Testing output with Pytest
Sometimes you want to test the output of a function, rather than its return value. For example, you might want to test that a function is printing the correct output to the console. To test the output of a function, you can use the capsys
fixture, which captures the output of the function and makes it available for testing.

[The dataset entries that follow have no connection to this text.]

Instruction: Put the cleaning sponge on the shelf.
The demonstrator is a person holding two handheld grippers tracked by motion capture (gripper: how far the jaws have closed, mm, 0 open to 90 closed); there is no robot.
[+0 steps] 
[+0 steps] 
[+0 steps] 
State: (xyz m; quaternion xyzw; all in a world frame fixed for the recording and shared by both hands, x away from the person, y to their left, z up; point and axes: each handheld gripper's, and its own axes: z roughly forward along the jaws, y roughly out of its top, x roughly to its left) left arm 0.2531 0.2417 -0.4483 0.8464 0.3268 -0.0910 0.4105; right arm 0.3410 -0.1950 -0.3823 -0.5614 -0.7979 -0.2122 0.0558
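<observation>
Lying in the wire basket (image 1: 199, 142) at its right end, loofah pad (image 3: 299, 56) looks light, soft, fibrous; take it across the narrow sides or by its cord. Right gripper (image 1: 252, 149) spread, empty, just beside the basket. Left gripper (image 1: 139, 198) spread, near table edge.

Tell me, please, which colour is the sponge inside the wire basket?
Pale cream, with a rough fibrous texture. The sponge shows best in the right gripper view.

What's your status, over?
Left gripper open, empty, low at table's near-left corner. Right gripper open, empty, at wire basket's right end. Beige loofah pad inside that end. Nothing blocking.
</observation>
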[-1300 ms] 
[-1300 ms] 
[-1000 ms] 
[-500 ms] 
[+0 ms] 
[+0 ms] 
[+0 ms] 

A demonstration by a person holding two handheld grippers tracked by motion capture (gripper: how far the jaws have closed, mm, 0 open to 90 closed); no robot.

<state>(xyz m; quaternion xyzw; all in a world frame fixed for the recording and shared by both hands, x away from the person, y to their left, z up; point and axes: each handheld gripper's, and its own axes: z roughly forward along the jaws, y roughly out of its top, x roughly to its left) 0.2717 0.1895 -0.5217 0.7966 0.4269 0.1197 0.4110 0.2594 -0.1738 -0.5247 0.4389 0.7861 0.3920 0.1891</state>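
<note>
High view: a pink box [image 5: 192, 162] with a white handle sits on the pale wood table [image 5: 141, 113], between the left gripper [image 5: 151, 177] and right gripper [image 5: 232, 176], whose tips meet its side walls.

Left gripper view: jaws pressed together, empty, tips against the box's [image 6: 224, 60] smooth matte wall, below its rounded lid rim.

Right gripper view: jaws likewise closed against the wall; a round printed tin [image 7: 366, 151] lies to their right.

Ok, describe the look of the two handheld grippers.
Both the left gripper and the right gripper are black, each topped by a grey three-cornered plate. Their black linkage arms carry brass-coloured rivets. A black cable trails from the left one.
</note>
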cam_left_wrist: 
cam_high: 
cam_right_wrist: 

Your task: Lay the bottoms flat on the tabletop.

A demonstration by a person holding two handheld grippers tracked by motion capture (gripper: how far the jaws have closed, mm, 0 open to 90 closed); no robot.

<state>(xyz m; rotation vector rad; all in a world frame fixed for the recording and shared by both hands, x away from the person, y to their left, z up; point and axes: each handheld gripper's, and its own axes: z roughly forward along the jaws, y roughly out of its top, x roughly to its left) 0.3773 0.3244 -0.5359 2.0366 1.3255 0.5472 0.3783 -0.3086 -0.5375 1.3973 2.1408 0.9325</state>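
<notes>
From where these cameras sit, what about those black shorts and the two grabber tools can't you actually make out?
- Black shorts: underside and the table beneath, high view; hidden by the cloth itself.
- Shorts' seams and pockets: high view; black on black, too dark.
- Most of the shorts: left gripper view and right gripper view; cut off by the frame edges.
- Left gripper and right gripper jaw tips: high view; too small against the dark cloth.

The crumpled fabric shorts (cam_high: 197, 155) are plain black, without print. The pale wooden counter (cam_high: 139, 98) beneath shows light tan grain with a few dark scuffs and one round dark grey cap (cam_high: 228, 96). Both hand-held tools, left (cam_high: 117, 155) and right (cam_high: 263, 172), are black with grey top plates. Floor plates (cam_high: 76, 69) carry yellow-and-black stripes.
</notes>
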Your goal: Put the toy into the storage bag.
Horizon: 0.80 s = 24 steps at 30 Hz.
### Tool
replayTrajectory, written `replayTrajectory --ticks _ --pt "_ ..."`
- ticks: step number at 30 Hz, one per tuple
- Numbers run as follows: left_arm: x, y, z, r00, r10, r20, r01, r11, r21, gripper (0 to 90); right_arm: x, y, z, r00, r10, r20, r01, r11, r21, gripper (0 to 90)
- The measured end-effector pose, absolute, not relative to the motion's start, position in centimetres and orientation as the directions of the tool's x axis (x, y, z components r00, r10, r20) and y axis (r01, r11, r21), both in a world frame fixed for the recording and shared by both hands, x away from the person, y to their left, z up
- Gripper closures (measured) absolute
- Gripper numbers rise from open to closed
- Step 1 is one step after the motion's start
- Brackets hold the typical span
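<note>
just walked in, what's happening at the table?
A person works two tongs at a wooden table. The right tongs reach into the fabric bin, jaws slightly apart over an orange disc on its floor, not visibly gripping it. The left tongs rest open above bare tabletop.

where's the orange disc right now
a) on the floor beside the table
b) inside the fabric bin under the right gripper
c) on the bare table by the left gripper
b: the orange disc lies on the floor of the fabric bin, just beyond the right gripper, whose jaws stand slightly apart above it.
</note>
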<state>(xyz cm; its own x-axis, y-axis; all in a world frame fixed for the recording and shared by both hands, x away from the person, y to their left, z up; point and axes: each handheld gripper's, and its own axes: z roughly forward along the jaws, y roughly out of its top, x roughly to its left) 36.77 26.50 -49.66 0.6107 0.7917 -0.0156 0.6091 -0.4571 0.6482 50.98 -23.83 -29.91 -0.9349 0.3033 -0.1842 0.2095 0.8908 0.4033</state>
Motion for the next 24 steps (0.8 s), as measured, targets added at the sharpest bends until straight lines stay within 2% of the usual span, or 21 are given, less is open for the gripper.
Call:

For example, the following code tests that the print_hello
function correctly prints the message “Hello, world!”:
def print_hello():
print("Hello, world!")
def test_print_hello(capsys):
print_hello()
captured = capsys.readouterr()
assert captured.out == "Hello, world!\n"
In this example, the test_print_hello
function uses the capsys
fixture to capture the output of the print_hello
function. The readouterr
method of the capsys
fixture returns a CapturedIO
object, which contains the output of the function as a string. The test asserts that the captured output is equal to the expected output.
Conclusion
Pytest is a powerful and flexible testing framework for Python. With its easy-to-use syntax, rich set of features, and large community of users and contributors, Pytest is an excellent choice for testing your Python code. Whether you’re testing simple functions or complex systems, Pytest makes it easy to write and run effective tests, so you can be confident that your code is working correctly.